• TASK DESCRIPTION:
Pull every line of the entries that has the word "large".
DATASET ENTRIES Block Start
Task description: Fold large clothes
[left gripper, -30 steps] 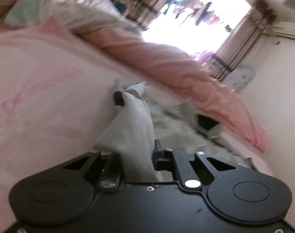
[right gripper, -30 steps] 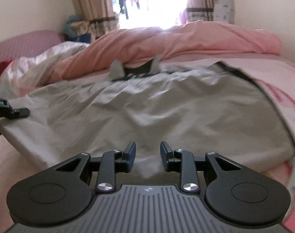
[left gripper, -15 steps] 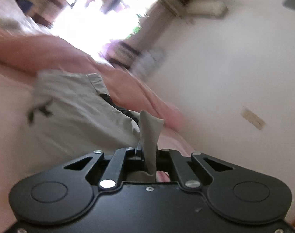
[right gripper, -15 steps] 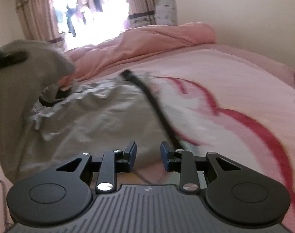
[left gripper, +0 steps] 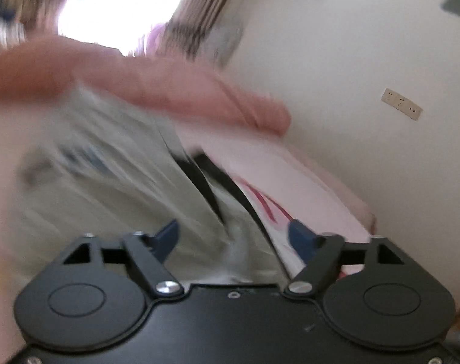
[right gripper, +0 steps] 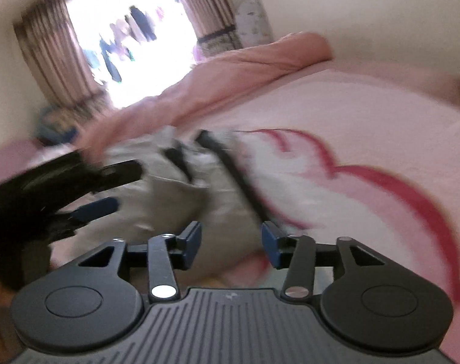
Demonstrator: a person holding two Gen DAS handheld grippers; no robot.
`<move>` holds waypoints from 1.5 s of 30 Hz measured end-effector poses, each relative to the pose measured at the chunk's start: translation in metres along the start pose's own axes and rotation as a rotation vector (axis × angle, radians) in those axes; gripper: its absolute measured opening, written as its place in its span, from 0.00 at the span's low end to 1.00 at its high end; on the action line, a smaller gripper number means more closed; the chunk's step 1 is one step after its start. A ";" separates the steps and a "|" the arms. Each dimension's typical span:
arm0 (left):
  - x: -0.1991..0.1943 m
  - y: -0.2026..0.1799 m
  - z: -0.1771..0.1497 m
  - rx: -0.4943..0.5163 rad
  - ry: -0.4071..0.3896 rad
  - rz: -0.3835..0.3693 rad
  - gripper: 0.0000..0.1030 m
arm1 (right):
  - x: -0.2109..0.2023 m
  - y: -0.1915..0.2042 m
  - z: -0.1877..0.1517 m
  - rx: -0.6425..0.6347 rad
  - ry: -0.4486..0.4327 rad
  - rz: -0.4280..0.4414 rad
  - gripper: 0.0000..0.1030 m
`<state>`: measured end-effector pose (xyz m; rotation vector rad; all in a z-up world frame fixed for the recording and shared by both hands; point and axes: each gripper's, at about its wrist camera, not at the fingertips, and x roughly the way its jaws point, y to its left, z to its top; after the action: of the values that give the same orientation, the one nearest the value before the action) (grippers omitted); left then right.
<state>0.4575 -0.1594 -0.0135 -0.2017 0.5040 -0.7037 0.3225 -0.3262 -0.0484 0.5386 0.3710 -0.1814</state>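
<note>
Your left gripper (left gripper: 233, 236) has just opened wide, dropping the fold it carried; the grey fabric garment with black trim (right gripper: 175, 194) now lies doubled on the pink printed bedsheet (right gripper: 366, 127). Your right gripper (right gripper: 231, 242), just widened, holds nothing, so one fold looks done.

Bright overexposed window (right gripper: 129, 39) flanked by brown striped curtains (right gripper: 48, 51); cream walls (left gripper: 351, 45) with a socket plate (left gripper: 402, 104); bed sheet (right gripper: 366, 115) pink, rumpled pink duvet (right gripper: 254, 60) along far edge.
</note>
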 end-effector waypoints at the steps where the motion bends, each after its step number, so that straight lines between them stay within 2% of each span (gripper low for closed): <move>1: -0.017 0.003 -0.002 0.033 -0.024 0.052 0.86 | 0.003 0.003 0.000 0.012 0.010 0.047 0.64; 4: -0.061 0.030 -0.020 0.089 -0.029 0.227 0.85 | 0.019 0.014 0.002 0.016 0.028 0.104 0.66; 6: -0.078 0.048 -0.038 0.072 0.001 0.294 0.85 | 0.035 0.023 0.004 0.013 0.033 0.112 0.66; 10: -0.080 0.073 -0.067 -0.022 0.089 0.312 0.85 | 0.071 0.031 0.012 0.049 0.083 0.064 0.66; 14: -0.056 0.069 -0.075 0.052 0.116 0.344 0.84 | 0.098 0.028 0.013 0.115 0.136 0.005 0.63; 15: -0.050 0.067 -0.075 0.064 0.122 0.348 0.82 | 0.102 0.027 0.013 0.123 0.140 0.006 0.57; 17: -0.035 0.063 -0.073 0.081 0.151 0.337 0.68 | 0.107 0.027 0.012 0.110 0.144 -0.009 0.41; 18: -0.033 0.061 -0.074 0.080 0.158 0.327 0.64 | 0.108 0.029 0.012 0.098 0.143 -0.018 0.32; 19: -0.033 0.060 -0.075 0.081 0.151 0.334 0.64 | 0.109 0.031 0.012 0.078 0.140 -0.032 0.19; 20: -0.039 0.058 -0.074 0.082 0.150 0.336 0.63 | 0.109 0.033 0.014 0.060 0.134 -0.042 0.12; 22: -0.038 0.057 -0.073 0.081 0.153 0.337 0.61 | 0.103 0.036 0.020 0.056 0.107 -0.017 0.04; 27: -0.032 0.048 -0.072 0.102 0.138 0.350 0.52 | 0.055 0.050 0.045 0.018 -0.047 0.084 0.03; 31: -0.029 0.044 -0.069 0.085 0.145 0.331 0.51 | 0.032 0.022 0.047 0.048 -0.115 0.031 0.03; 33: -0.025 0.045 -0.073 0.073 0.152 0.321 0.52 | 0.037 -0.007 0.039 0.073 -0.077 0.001 0.03; 36: -0.022 0.044 -0.079 0.103 0.149 0.336 0.58 | 0.067 -0.047 0.014 0.136 0.042 -0.022 0.03; 37: -0.021 0.046 -0.081 0.099 0.154 0.342 0.60 | 0.075 -0.056 0.004 0.151 0.055 -0.015 0.03; 42: -0.019 0.060 -0.082 0.061 0.175 0.331 0.63 | 0.075 -0.058 -0.006 0.129 0.029 -0.008 0.04; 45: -0.020 0.060 -0.080 0.064 0.184 0.337 0.63 | 0.072 -0.057 -0.003 0.106 0.032 0.001 0.13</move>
<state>0.4378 -0.1024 -0.0956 0.0101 0.6712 -0.4093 0.3727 -0.3779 -0.1055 0.6471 0.3938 -0.1922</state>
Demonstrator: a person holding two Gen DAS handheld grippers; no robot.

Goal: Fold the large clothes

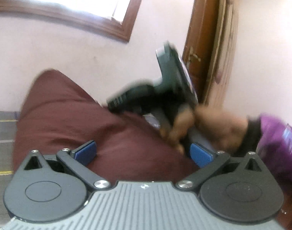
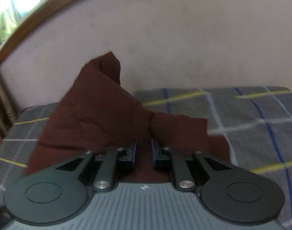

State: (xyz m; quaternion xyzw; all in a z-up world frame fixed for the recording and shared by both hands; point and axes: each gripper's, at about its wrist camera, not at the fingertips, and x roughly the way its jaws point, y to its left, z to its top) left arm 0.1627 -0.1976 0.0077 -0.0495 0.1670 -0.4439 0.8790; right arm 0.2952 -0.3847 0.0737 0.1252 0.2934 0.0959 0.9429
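The left gripper (image 1: 143, 154) stands spread wide, maroon cloth (image 1: 73, 118) bulging between its fingers. The right gripper (image 2: 143, 152) pinches the same cloth (image 2: 100, 115), which rises ahead of it over the plaid bedsheet (image 2: 251, 118).

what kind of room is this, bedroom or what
Probably a bedroom in a home: the maroon cloth garment lies on a grey checked bedsheet, with a wood-framed window and a brown wooden door in pale pink walls.
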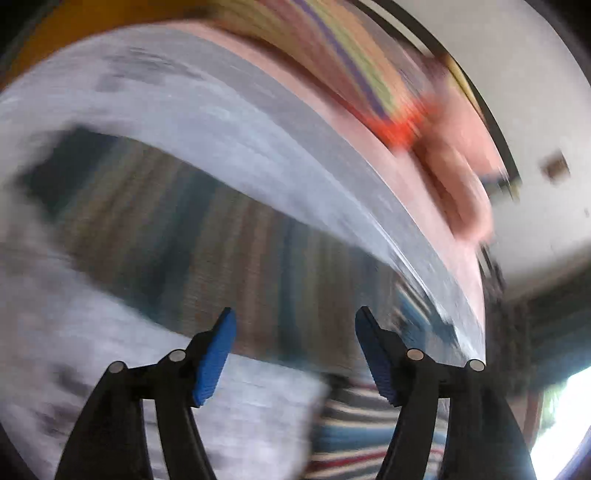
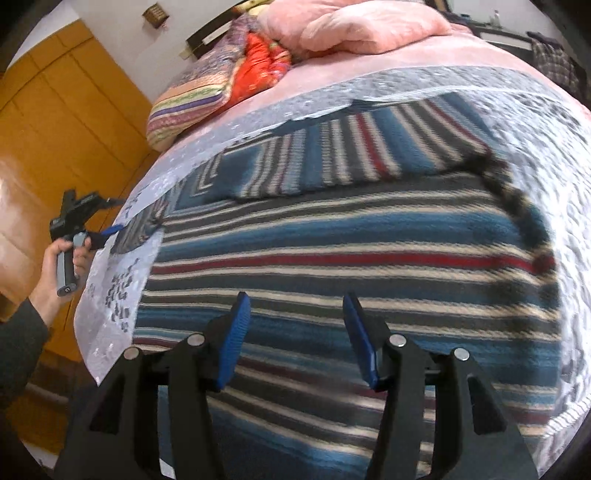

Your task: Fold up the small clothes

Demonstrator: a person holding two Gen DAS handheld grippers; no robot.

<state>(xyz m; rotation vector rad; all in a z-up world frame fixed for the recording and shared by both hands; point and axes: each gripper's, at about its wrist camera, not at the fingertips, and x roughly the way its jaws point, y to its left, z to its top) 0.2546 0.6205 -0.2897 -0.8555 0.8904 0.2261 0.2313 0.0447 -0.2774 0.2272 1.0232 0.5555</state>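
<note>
A knitted sweater (image 2: 332, 258) with blue, red, cream and dark stripes lies flat on the grey-white bed cover (image 2: 255, 114). One sleeve (image 2: 351, 155) is folded across its upper part. My right gripper (image 2: 295, 332) hovers open over the sweater's lower body, holding nothing. In the right wrist view a hand holds my left gripper (image 2: 107, 232) at the bed's left edge, beside the other sleeve's cuff (image 2: 140, 232). The left wrist view is badly motion-blurred: my left gripper (image 1: 295, 350) is open and empty, with the blurred sweater (image 1: 221, 240) beyond it.
A pink blanket (image 2: 369, 29), a red cloth (image 2: 258, 70) and a striped pillow (image 2: 184, 107) lie at the head of the bed. An orange wooden wardrobe (image 2: 74, 110) stands to the left, with the bed's edge close to it.
</note>
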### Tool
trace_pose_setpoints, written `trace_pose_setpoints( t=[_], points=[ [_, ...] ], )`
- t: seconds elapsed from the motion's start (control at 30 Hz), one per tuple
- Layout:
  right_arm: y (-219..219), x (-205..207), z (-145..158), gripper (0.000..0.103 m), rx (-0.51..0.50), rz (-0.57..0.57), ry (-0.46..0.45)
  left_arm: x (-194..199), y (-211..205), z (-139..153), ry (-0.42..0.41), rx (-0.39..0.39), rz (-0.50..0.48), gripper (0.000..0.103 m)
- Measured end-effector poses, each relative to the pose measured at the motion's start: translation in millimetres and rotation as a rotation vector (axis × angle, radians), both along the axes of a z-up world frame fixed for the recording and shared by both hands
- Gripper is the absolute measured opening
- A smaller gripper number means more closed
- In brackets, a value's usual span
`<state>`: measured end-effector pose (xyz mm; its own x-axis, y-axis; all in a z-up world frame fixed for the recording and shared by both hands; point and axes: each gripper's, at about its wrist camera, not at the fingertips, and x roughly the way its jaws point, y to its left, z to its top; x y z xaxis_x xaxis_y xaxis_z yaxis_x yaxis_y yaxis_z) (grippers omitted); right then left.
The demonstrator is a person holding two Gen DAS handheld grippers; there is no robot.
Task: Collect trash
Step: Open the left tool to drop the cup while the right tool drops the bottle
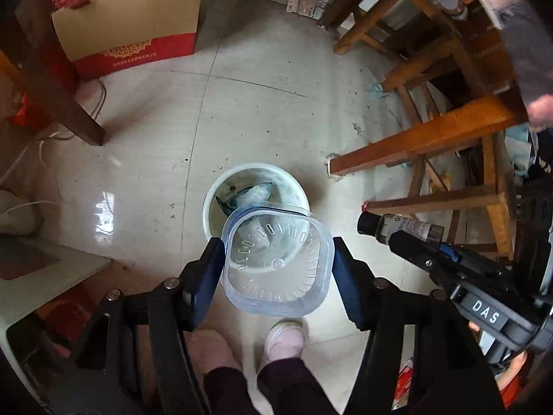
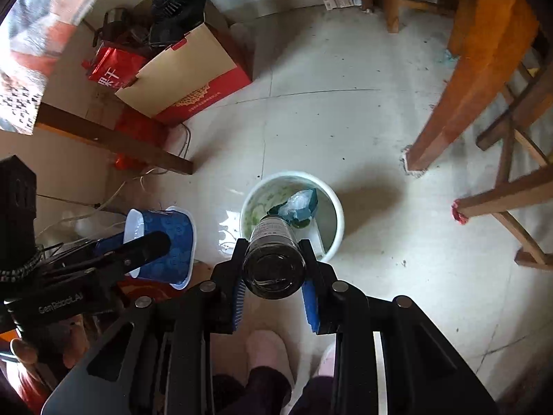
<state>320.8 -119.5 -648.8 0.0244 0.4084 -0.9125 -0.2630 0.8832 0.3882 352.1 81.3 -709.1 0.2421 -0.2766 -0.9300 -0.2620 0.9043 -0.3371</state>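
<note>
My left gripper is shut on a clear plastic tub with a blue wrap. The tub's base faces the camera, and it hangs just above a white bucket on the floor. Crumpled wrappers lie inside the bucket. My right gripper is shut on a dark glass bottle, neck pointing down over the bucket and its bluish wrappers. The right wrist view shows the left gripper and tub to the left. The left wrist view shows the bottle to the right.
A red and tan cardboard box stands at the back left with a black fan on it. Wooden stool legs crowd the right, and a dark table leg slants at left. The person's pink slippers stand just behind the bucket.
</note>
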Motion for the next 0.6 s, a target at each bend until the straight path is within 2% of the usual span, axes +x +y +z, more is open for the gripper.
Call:
trace_pose_setpoints(
  t=[0.13,0.2,0.27,0.33,0.47,0.6],
  points=[
    [7.4,7.3,-8.4,0.026,0.027,0.026,-0.01,11.3,2.1,-16.8,0.027,-0.015,0.028,0.061],
    [9.3,11.4,-11.4,0.027,0.026,0.032,0.005,14.3,3.6,-22.6,0.035,-0.065,0.049,0.063],
    [9.3,14.0,-15.7,0.033,0.022,0.031,0.007,16.2,2.9,-25.6,0.035,-0.09,0.054,0.064],
    [7.6,16.4,-16.8,0.047,0.012,0.026,0.007,18.3,-1.2,-24.8,0.039,-0.053,0.046,0.064],
    [6.4,21.2,-20.6,0.049,0.001,0.033,0.008,19.0,-7.2,-22.4,0.052,-0.005,0.022,0.064],
    [4.0,25.3,-17.9,0.049,-0.001,0.024,0.018,15.8,-8.8,-14.3,0.065,0.004,0.017,0.064]
  ],
)
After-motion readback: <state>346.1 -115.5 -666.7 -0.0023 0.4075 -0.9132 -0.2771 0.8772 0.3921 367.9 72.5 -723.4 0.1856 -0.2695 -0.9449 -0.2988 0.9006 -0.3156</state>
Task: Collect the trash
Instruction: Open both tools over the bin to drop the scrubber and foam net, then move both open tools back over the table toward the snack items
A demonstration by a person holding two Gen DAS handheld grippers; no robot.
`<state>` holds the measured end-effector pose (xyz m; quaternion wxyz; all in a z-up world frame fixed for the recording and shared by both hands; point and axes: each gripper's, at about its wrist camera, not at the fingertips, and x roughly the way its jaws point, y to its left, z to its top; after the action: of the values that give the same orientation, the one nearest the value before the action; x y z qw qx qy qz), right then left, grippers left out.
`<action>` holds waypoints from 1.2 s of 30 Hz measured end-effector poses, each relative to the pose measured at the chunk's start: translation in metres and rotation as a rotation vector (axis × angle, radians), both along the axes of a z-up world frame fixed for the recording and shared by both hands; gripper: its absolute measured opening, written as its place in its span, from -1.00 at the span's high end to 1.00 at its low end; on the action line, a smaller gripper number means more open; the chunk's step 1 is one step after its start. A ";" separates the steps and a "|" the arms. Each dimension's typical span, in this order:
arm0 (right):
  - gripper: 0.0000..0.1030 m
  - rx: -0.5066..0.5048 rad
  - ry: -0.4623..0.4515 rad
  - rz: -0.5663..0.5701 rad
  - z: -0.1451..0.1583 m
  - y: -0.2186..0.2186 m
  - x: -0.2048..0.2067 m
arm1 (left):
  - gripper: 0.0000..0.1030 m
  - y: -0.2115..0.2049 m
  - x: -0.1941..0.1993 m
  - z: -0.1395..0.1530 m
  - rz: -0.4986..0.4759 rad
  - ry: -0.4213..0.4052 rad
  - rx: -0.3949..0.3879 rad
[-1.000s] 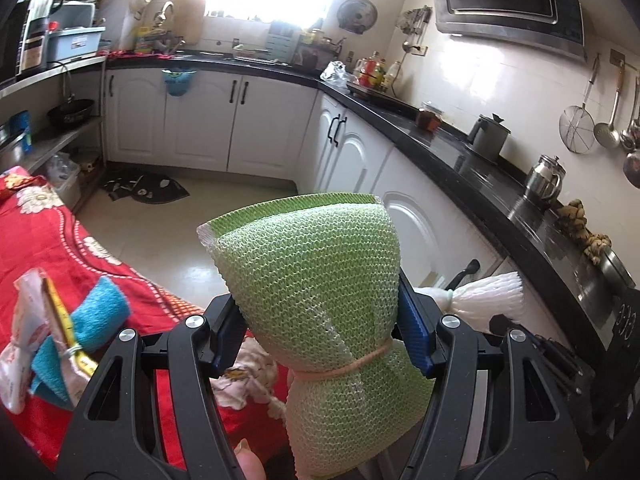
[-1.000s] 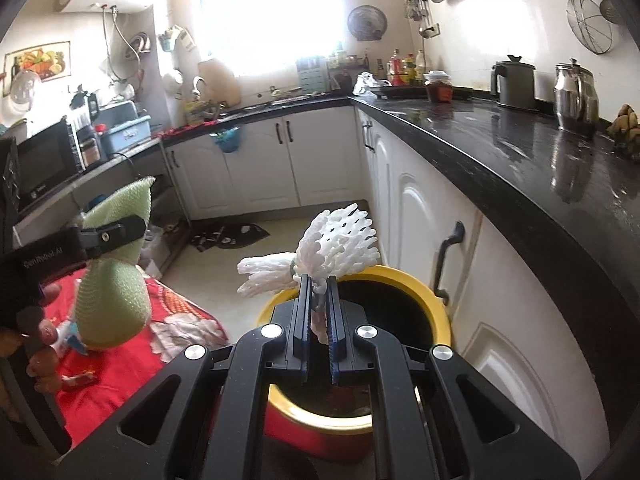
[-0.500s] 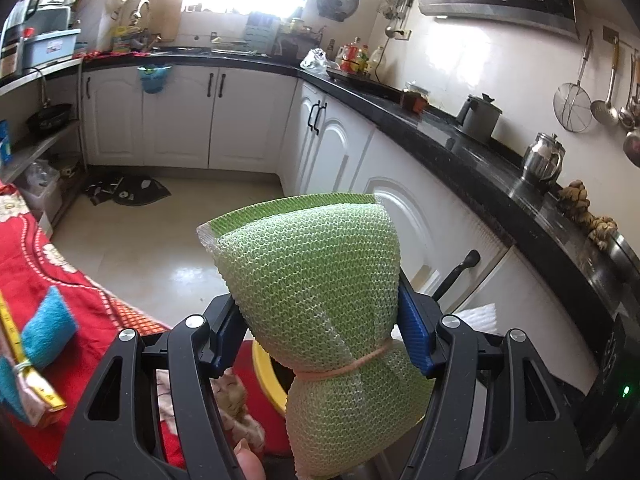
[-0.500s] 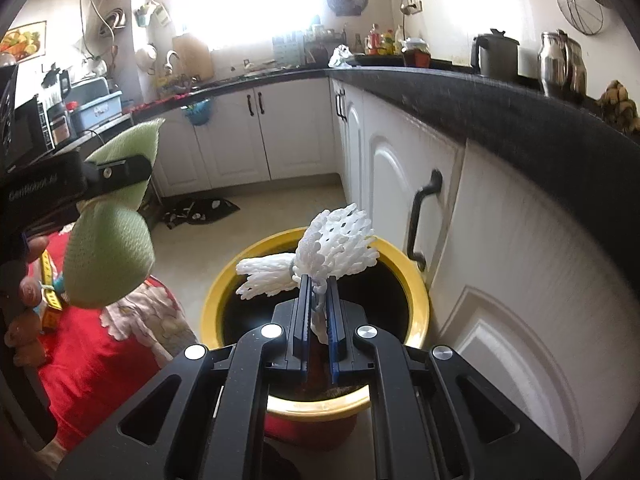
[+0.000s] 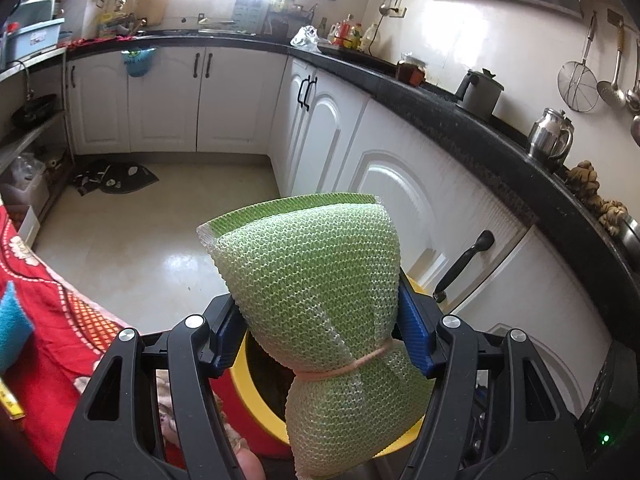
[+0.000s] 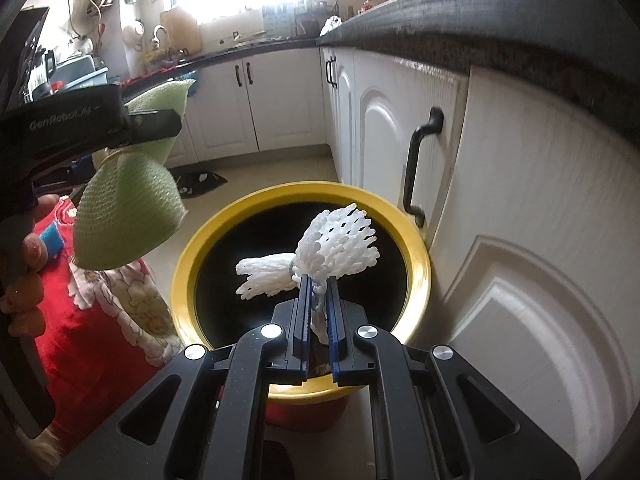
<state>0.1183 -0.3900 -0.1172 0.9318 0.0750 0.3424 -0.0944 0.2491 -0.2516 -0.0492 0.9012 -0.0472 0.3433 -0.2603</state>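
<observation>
I see the yellow-rimmed bin (image 6: pixel 416 268) standing against the white cabinets (image 6: pixel 520 208). My left gripper (image 5: pixel 320 332) has its jaws clamped on the green foam net (image 5: pixel 316 276) beside the rim; my right gripper (image 6: pixel 318 312) pinches the white foam net (image 6: pixel 320 252) over the bin's mouth.

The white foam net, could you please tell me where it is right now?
In the right wrist view, the white foam net is pinched in the right claw, directly above the yellow-rimmed bin beside the white cabinet door.
</observation>
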 end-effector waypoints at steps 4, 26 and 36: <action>0.85 0.010 0.025 -0.005 -0.007 -0.001 0.002 | -0.12 -0.005 0.004 -0.008 -0.007 0.015 0.003; -0.06 0.075 0.048 -0.037 -0.017 -0.008 0.006 | -0.78 0.001 0.015 -0.027 0.001 0.109 -0.016; -0.35 0.064 0.022 -0.044 -0.009 -0.005 0.003 | -0.79 0.028 0.013 -0.017 0.077 0.117 -0.015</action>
<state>0.1217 -0.3949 -0.1263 0.9229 0.1110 0.3536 -0.1046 0.2618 -0.2235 -0.0661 0.8885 -0.0825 0.3915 -0.2246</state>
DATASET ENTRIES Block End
• RESPONSE BOX:
Task description: Fold large clothes
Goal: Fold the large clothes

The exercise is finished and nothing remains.